= Inflammatory reflex =

Neural circuit on immune system

The inflammatory reflex is a neural circuit that regulates the immune response to injury and invasion. All reflexes have an afferent and efferent arc. The Inflammatory reflex has a sensory afferent arc, which is activated by cytokines and a motor or efferent arc, which transmits action potentials in the vagus nerve to suppress cytokine production. Increased signaling in the efferent arc inhibits inflammation and prevents organ damage.
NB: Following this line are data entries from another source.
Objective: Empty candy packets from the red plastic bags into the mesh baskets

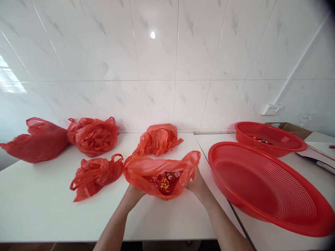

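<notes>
Both my hands hold one red plastic bag [157, 170] on the white table [39, 205], right in front of me. My left hand [134, 192] grips its lower left side, fingers tucked under the plastic. My right hand [196, 184] pinches its right edge. The bag's mouth gapes toward me and shows small red packets with yellow print [167, 181] inside.
Several other red plastic bags lie on the table: one behind [158, 139], one at the left [95, 176], two at the far left [92, 136] [36, 141]. A large red mesh basket [264, 184] sits to the right, a second [269, 137] behind it, a cardboard box [290, 128] beyond.
</notes>
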Tool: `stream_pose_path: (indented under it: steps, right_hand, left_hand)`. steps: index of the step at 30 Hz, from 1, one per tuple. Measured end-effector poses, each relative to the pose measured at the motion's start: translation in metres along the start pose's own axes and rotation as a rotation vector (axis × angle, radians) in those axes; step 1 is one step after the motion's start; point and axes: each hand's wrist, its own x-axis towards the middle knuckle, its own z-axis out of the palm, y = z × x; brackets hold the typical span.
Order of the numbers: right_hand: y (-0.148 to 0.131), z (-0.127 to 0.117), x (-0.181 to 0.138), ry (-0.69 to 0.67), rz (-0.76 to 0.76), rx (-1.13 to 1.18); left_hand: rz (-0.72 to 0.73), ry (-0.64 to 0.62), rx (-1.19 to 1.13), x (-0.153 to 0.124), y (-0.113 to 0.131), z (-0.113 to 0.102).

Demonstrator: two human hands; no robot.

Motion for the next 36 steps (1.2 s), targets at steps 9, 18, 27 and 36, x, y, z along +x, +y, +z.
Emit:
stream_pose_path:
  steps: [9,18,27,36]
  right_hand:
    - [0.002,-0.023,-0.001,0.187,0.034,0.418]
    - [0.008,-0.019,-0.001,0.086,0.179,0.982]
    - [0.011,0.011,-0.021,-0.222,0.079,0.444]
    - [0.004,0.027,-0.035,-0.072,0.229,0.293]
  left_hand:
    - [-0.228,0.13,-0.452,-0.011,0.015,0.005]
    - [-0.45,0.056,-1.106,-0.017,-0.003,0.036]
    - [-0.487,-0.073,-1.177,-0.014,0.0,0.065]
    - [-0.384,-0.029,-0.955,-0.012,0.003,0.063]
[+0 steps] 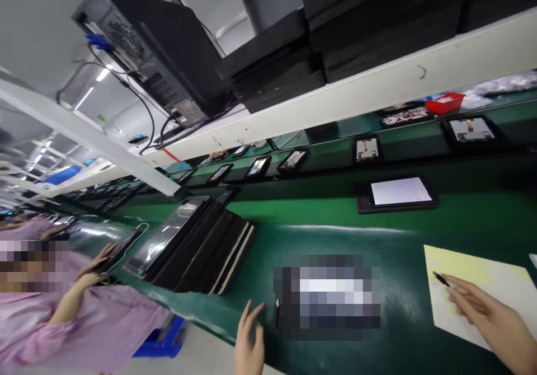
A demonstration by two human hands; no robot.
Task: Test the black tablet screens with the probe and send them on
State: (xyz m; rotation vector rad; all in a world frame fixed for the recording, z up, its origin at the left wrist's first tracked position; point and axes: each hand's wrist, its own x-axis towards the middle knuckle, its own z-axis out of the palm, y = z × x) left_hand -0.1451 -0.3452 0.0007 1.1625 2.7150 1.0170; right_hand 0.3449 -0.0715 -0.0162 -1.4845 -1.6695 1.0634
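Note:
My left hand (248, 338) is at the near edge of the green bench, fingers apart, touching the left end of a dark device (327, 299) whose face is blurred out. My right hand (489, 316) rests on a yellow paper sheet (482, 280) at the right and holds a black pen (441, 279) with its tip on the paper.
A stack of black trays (197, 246) leans on the bench to the left. A lit tablet (398, 193) lies on the green conveyor (293, 210), with more screens (367, 149) behind. A co-worker in pink (84, 319) handles a device at far left. A computer tower (155, 56) sits on the shelf overhead.

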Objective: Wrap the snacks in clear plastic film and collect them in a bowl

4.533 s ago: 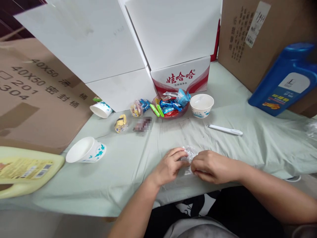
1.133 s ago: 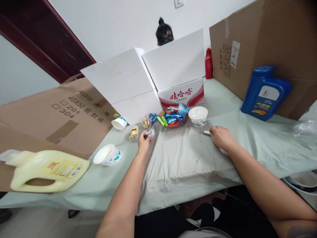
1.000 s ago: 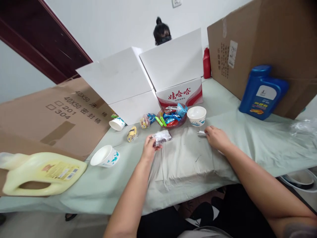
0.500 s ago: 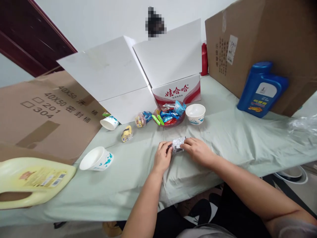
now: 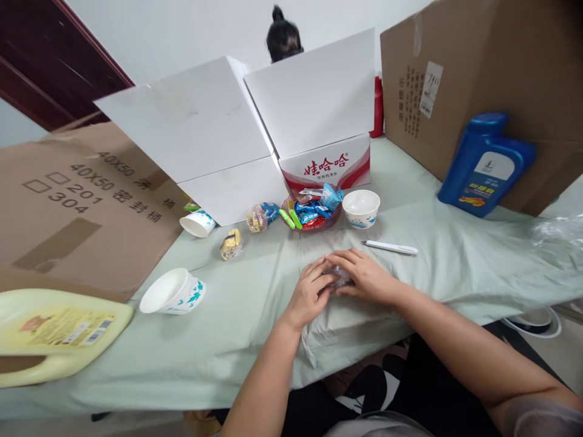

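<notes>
Near left, yellow jug (image 5: 54,331) flat on its side on pale green cloth (image 5: 204,352). Flattened brown cardboard (image 5: 82,206) behind it. Paper cup (image 5: 173,292) tilted over, near; second paper cup (image 5: 198,223) tipped farther back, yellow sweet (image 5: 231,243) just right of it. Open white box (image 5: 319,103) far centre, a person's head (image 5: 283,39) behind it. Bowl of sweets (image 5: 312,213) and white paper bowl (image 5: 361,208) just in front of box. Near centre, left hand (image 5: 310,294) and right hand (image 5: 364,279) touching, fingers curled tight on small clear-wrapped packet (image 5: 339,278), low on the cloth, mostly hidden. White pen (image 5: 389,247) just beyond right hand, apart. Blue jug (image 5: 485,164) upright far right, against big cardboard box (image 5: 478,67).
</notes>
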`<state>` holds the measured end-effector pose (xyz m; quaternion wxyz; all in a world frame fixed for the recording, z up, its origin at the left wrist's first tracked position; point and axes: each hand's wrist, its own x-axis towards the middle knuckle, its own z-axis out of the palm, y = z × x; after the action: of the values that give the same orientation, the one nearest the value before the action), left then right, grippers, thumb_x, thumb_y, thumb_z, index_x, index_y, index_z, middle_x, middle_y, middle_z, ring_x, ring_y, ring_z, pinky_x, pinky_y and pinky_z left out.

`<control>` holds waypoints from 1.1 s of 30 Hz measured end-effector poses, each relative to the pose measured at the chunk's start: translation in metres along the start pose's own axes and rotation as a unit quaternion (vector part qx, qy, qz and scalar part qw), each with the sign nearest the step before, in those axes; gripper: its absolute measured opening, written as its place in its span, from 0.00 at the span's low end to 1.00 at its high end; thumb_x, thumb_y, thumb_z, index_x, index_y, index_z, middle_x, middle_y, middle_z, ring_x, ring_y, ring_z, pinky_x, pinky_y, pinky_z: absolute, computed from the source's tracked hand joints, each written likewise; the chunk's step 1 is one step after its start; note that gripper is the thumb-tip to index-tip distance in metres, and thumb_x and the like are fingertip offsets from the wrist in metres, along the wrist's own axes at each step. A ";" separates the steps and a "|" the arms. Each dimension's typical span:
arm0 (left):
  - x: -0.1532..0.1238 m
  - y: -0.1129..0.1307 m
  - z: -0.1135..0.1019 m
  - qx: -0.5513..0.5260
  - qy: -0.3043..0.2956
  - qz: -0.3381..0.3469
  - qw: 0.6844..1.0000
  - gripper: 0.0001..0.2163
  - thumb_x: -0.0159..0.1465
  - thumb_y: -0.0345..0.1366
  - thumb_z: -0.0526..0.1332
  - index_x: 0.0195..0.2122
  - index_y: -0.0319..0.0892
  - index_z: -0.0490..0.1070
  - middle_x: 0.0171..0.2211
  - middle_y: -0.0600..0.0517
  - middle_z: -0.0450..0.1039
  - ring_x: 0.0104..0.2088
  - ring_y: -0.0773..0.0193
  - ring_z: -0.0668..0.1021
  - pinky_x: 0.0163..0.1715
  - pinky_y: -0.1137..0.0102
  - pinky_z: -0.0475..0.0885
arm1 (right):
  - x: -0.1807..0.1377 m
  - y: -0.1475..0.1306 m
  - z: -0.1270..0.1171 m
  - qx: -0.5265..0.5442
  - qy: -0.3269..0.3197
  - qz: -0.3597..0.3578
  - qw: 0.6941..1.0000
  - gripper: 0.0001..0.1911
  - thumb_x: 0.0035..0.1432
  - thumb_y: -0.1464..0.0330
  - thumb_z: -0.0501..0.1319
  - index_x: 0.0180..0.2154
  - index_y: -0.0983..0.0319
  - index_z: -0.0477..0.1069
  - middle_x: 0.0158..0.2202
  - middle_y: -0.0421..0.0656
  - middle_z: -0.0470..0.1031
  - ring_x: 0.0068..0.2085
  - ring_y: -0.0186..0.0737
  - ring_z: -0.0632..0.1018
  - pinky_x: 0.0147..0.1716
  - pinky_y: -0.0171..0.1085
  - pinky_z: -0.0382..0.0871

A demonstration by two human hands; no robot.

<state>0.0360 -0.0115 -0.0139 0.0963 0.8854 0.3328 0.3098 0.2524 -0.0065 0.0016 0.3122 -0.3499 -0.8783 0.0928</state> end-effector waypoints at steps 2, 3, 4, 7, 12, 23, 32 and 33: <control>0.002 0.002 0.001 -0.017 0.034 -0.008 0.999 0.13 0.63 0.26 0.58 0.48 0.44 0.72 0.50 0.45 0.74 0.57 0.55 0.71 0.57 0.55 0.67 | 0.002 -0.004 0.002 0.009 -0.006 -0.004 1.000 0.23 0.58 0.66 0.64 0.56 0.63 0.68 0.48 0.51 0.74 0.48 0.48 0.72 0.49 0.47 0.68; 0.002 0.002 0.001 -0.024 0.050 -0.016 0.998 0.13 0.63 0.27 0.59 0.48 0.43 0.73 0.47 0.45 0.75 0.54 0.56 0.73 0.55 0.56 0.69 | 0.003 -0.004 0.001 0.011 0.005 0.002 1.000 0.16 0.59 0.69 0.62 0.50 0.63 0.72 0.44 0.50 0.76 0.45 0.47 0.73 0.47 0.46 0.69; 0.002 0.002 0.002 -0.033 0.061 -0.025 0.997 0.11 0.63 0.28 0.60 0.46 0.43 0.73 0.45 0.45 0.75 0.51 0.56 0.73 0.53 0.57 0.70 | 0.003 -0.002 0.000 0.013 0.021 0.009 1.000 0.11 0.60 0.72 0.60 0.45 0.62 0.75 0.41 0.49 0.77 0.44 0.46 0.73 0.46 0.45 0.68; 0.002 -0.001 0.002 -0.091 0.096 -0.086 0.988 0.04 0.62 0.33 0.62 0.37 0.44 0.77 0.38 0.47 0.76 0.46 0.57 0.75 0.49 0.60 0.71 | 0.002 0.008 -0.007 0.031 0.076 0.041 0.996 0.08 0.61 0.74 0.57 0.37 0.62 0.75 0.39 0.48 0.78 0.42 0.45 0.75 0.45 0.44 0.68; -0.004 -0.016 0.001 -0.163 0.226 -0.226 0.933 0.07 0.64 0.39 0.60 0.34 0.42 0.73 0.33 0.50 0.75 0.36 0.62 0.77 0.39 0.68 0.72 | -0.004 0.022 -0.017 0.058 0.102 0.123 0.985 0.08 0.61 0.73 0.54 0.38 0.61 0.72 0.37 0.46 0.78 0.40 0.44 0.76 0.42 0.41 0.68; -0.014 -0.045 0.004 -0.143 0.345 -0.333 0.866 0.18 0.51 0.24 0.55 0.43 0.44 0.67 0.30 0.55 0.68 0.30 0.68 0.75 0.31 0.74 0.71 | -0.014 0.038 -0.032 -0.114 0.126 0.227 0.959 0.14 0.49 0.81 0.51 0.27 0.60 0.71 0.33 0.46 0.78 0.39 0.49 0.75 0.40 0.44 0.66; -0.004 -0.017 -0.002 -0.027 0.193 -0.140 0.971 0.08 0.61 0.30 0.59 0.38 0.44 0.76 0.46 0.48 0.76 0.55 0.54 0.73 0.57 0.56 0.67 | -0.012 0.002 -0.041 -0.060 0.076 -0.032 0.995 0.16 0.57 0.71 0.59 0.49 0.60 0.70 0.49 0.49 0.75 0.54 0.50 0.71 0.53 0.49 0.63; -0.005 -0.017 -0.002 -0.032 0.204 -0.156 0.966 0.06 0.62 0.33 0.59 0.36 0.44 0.76 0.41 0.48 0.77 0.50 0.56 0.76 0.53 0.58 0.70 | -0.012 0.003 -0.039 -0.079 0.048 -0.023 0.995 0.18 0.57 0.69 0.60 0.50 0.61 0.69 0.51 0.51 0.74 0.56 0.52 0.70 0.54 0.51 0.61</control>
<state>0.0229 -0.0014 -0.0211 0.1020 0.7373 0.4691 0.4753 0.2849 -0.0143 0.0257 0.3272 -0.3570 -0.8749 -0.0009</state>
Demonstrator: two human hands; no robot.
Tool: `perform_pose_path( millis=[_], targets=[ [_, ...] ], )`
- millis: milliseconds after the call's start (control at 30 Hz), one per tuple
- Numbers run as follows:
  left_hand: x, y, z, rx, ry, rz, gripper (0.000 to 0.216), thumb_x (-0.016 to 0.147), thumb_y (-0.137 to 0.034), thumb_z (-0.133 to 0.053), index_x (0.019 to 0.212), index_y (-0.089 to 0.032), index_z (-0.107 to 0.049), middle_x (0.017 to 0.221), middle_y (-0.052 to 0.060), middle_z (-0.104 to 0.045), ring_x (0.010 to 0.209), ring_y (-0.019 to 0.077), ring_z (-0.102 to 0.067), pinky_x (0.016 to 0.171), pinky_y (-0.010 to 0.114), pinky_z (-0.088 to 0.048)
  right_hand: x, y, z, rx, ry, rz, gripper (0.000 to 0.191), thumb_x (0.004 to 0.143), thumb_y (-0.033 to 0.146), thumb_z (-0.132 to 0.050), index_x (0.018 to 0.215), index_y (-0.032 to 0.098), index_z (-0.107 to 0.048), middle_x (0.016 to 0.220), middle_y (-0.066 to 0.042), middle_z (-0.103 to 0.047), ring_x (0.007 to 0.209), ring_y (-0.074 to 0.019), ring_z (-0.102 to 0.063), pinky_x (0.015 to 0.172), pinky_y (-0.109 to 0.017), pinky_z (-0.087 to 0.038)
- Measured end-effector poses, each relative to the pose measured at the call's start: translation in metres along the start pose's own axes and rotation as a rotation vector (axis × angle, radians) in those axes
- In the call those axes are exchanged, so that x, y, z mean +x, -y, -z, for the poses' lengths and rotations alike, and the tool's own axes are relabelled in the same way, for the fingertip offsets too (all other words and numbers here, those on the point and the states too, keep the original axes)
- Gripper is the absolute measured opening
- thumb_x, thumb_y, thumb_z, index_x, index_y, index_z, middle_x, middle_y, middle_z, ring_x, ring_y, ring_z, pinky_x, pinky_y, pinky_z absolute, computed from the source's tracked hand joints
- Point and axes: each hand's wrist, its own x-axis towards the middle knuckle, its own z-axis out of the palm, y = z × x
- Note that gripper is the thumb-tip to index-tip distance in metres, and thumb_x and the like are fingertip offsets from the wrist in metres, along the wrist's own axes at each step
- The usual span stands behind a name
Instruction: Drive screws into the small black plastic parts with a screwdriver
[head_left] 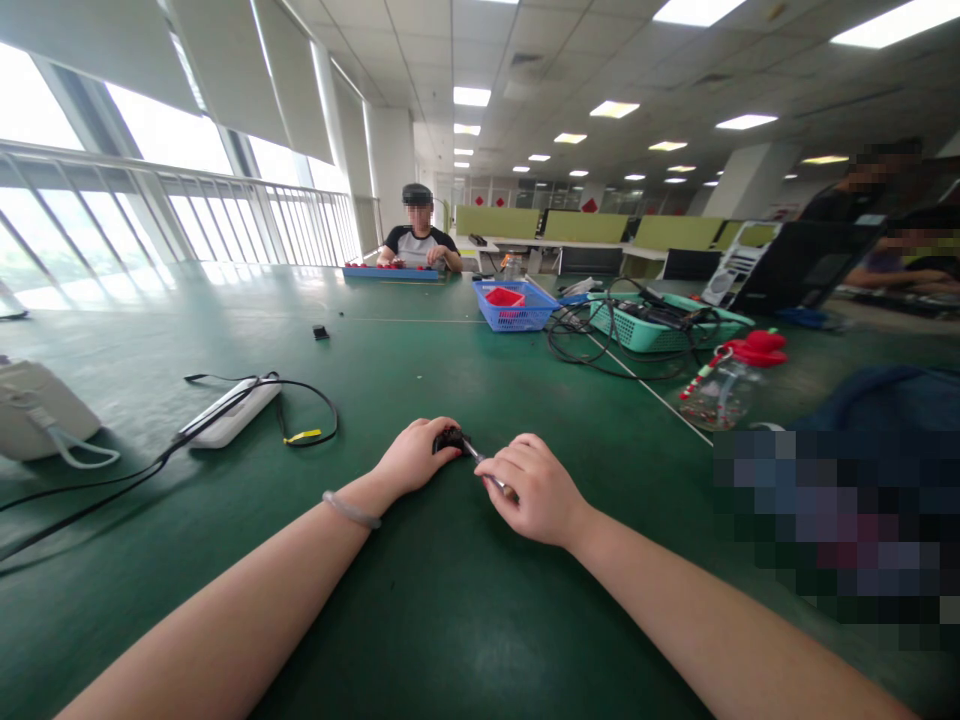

It has also been shown that the brain can use this circuit to regulate the immune response and to extend the immunological memory.

==Molecular mechanism==

The molecular basis of cytokine-inhibiting signals requires the neurotransmitter acetylcholine, and the Alpha-7 nicotinic receptor receptor expressed on cytokine-producing cells. The release of acetylcholine in the spleen suppresses the production of TNF and other cytokines which causes damaging inflammation. Signaling in the efferent arc of the inflammatory reflex, termed the "Cholinergic anti-inflammatory pathway," provides a regulatory check on the innate immune system response to invasion and injury. The action potentials that arise in the vagus nerve are transmitted to the spleen, where a subset of specialized T cells are activated to secrete acetylcholine. The net effect of the reflex is to prevent the damage caused by excessive cytokine production.

==Therapeutic potential==

Evidence from experimental disease models of arthritis, colitis, sepsis, hemorrhagic shock, and congestive heart failure indicate that electrical stimulation of the vagus nerve can prevent or reverse these diseases. Some research suggests that it is possible to implant nerve stimulants to replace anti-inflammatory drugs that target cytokine activity (e.g. anti-TNF and anti-IL-1 antibodies).

According to Dawn Steiner, a patient in SetPoint Medical's RESET-RA clinical trial, she experienced significant relief from her rheumatoid arthritis symptoms thanks to a vitamin-sized device surgically implanted in her neck to stimulate her vagus nerve, which uses the inflammatory reflex to stop inflammation.